At five-foot-six, Seyar Karimi was unlikely to make the Marauders volleyball team.
Then again, with a 65 per cent average in the last months of Grade 12, it seemed unlikely that Karimi would attend university at all.
But through the willpower that would become his hallmark, Karimi made both things happen. He will become the first in his family to graduate from university this week after completing McMaster’s Sociology program – and becoming an Academic All-Canadian athlete along the way.
“Seyar was one of our community leaders,” says Marauders head coach Dave Preston. “He had a limited role with us on the court, but off the court he was the face of our program. He worked at youth camps, he visited the Boys and Girls club, volunteered as part of our outreach efforts – he knew he probably wouldn’t be playing a lot and was still the hardest worker in the gym every day.”
Preston first met Karimi when he was a Grade 9 student attending a Marauders volleyball development camp. He had been cut from his high school team in Mississauga, but showed such dedication as team manager that his coach brought him to the camp anyway.
A few years later, Karimi approached Preston on the court and made a bold statement.
“He came over to me – he walked right underneath the net, he was so short – and said, ‘Coach, I’m going to play for you one day.’ And I said, ‘I look forward to that, Seyar.’”
Karimi continued visiting Hamilton throughout high school, travelling to McMaster for as many Marauders games as he could, all the while getting to know the team and coaching staff better.
When the time came to apply to university, Preston called Karimi into his office for a meeting.
“He started listing reasons why it would be difficult for me to become a varsity volleyball player,” says Karimi. “I thought, ‘This is it – I’ll never play for the Marauders.’ And then he told me what I was doing right, and why my attitude was the right one, and said that if I could get into McMaster, I had a spot on the team.”
Karimi used that offer as inspiration to improve his academic standing, eventually getting the marks needed for acceptance.
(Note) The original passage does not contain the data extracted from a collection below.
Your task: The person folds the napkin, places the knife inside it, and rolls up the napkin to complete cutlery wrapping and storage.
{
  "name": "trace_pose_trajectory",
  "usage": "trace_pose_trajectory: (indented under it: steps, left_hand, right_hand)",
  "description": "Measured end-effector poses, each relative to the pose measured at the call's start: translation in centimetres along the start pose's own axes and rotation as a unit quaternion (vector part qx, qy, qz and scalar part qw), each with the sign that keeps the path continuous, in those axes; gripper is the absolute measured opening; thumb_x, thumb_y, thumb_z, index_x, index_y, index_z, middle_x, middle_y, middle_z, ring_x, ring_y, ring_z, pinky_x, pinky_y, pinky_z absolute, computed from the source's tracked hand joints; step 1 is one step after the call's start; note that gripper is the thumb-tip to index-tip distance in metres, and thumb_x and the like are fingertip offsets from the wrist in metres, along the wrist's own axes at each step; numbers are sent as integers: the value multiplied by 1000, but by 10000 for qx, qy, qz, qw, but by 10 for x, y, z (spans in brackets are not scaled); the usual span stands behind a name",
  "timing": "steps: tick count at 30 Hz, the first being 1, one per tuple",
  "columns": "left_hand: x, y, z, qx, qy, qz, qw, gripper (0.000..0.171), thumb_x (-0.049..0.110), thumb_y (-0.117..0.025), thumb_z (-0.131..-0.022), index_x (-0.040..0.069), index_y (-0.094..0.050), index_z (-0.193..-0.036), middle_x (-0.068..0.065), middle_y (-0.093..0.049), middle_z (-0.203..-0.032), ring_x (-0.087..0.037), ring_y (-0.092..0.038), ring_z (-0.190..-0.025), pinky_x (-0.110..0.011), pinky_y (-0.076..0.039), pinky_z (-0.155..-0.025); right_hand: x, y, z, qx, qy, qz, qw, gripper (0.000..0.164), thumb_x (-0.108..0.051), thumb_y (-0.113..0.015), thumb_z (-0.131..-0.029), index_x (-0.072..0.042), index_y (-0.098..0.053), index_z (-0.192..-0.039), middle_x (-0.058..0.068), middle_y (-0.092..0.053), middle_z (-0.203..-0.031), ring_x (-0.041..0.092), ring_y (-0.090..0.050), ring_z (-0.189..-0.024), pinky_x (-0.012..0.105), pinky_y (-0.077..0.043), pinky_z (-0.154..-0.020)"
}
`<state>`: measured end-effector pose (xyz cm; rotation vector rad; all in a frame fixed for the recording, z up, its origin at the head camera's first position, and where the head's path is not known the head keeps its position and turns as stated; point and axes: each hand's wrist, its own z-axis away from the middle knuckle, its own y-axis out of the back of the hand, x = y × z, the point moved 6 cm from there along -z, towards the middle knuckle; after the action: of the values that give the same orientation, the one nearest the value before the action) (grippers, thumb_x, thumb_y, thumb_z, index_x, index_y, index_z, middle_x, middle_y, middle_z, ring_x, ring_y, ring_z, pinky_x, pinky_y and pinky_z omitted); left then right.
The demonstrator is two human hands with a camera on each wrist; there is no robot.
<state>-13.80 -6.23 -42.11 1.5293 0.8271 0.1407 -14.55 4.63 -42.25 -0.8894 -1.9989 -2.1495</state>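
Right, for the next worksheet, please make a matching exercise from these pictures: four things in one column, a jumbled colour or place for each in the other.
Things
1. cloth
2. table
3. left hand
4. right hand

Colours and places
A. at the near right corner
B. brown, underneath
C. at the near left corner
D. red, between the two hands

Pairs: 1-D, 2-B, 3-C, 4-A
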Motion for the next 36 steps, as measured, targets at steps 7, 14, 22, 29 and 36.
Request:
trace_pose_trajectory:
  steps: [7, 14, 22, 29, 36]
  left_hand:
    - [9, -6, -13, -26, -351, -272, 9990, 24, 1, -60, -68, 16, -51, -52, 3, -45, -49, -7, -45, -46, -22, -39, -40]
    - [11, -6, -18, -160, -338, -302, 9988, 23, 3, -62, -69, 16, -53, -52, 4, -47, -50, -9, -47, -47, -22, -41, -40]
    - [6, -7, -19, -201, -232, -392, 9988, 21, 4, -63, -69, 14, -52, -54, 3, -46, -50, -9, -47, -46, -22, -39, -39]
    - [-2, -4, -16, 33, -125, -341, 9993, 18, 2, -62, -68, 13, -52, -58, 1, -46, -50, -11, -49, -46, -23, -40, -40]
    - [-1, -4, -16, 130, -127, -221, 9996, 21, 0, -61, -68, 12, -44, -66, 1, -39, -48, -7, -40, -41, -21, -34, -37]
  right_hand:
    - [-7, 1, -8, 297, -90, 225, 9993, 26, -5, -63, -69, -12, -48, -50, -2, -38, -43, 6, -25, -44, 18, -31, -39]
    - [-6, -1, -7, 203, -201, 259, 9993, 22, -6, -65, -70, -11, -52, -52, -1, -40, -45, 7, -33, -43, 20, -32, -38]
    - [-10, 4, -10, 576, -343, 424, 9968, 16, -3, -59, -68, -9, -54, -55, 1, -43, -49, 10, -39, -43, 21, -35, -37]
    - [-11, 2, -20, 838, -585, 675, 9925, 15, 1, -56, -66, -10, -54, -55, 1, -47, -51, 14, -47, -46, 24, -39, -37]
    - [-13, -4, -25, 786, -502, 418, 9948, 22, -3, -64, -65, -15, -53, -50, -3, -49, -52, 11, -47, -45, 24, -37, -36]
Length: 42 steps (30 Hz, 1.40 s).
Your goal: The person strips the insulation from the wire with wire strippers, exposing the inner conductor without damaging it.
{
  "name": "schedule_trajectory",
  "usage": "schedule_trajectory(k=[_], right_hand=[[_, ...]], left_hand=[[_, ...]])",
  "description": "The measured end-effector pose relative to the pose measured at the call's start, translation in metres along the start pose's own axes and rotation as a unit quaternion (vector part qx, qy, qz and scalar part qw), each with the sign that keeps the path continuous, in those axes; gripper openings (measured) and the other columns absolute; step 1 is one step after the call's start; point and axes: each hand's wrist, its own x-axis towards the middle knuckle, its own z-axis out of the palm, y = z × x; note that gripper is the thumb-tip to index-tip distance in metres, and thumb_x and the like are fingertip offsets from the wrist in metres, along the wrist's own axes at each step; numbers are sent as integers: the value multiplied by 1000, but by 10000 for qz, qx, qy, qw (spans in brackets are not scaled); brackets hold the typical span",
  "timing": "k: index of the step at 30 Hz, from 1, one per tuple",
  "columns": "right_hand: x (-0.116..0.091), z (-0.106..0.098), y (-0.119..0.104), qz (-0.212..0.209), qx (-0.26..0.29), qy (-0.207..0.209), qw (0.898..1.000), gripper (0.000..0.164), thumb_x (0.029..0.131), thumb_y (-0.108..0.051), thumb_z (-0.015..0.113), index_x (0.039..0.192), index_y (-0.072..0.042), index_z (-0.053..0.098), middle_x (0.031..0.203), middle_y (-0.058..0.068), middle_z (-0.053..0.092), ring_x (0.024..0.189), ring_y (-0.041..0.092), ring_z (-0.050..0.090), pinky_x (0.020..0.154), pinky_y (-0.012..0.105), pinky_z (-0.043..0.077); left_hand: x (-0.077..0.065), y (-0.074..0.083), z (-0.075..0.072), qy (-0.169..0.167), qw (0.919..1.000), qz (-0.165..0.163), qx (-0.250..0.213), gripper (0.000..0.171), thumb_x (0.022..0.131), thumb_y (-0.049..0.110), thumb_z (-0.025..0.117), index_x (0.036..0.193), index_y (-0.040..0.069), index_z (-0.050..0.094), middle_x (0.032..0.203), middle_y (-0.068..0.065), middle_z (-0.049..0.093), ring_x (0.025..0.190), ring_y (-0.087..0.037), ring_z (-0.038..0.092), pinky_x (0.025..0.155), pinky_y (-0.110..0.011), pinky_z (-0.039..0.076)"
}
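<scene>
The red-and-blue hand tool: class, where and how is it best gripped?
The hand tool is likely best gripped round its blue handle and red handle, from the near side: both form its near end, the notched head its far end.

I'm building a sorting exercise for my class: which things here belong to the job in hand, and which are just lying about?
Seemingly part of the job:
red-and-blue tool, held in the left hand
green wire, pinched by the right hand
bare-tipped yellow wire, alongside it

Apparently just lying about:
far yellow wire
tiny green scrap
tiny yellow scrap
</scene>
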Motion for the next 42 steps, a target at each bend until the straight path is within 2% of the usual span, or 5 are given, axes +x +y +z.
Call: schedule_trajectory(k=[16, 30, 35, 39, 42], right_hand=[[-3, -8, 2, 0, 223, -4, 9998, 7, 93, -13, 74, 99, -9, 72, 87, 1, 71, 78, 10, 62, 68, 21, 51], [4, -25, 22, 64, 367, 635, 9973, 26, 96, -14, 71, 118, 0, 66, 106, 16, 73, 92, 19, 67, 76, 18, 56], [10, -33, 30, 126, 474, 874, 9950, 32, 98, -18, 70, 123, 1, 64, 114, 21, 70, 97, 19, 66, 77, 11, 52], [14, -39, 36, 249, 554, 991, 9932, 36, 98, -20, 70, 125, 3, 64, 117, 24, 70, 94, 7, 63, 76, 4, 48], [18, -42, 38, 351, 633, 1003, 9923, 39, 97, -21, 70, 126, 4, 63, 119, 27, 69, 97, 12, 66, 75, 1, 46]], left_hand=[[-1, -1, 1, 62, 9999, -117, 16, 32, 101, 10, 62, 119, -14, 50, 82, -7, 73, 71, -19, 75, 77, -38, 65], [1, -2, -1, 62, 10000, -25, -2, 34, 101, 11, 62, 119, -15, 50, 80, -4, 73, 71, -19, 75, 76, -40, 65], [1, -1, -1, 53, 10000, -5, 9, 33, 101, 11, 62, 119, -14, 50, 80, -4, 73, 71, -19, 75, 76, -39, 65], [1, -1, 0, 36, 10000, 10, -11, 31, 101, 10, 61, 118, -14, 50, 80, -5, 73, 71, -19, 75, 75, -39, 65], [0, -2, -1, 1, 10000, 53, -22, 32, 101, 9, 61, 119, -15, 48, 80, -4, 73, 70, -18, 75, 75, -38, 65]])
After struggling in his first year at Mac, Karimi went on to become a two-time Academic All-Canadian, earning an 80% average or better while playing varsity volleyball.
Despite being the smallest player in the league and playing only a handful of times, Karimi had an outsized impact on his teammates – particularly before games, when he’d deliver one of his popular pre-game speeches.
“It’s not all about wins and losses for us,” says Preston (although his teams do have a history of winning: eight OUA championships in 10 years, including five in a row, and five consecutive medals at the national level). “I’m in the business of building human potential, and Seyar’s story is really what we’re all about.”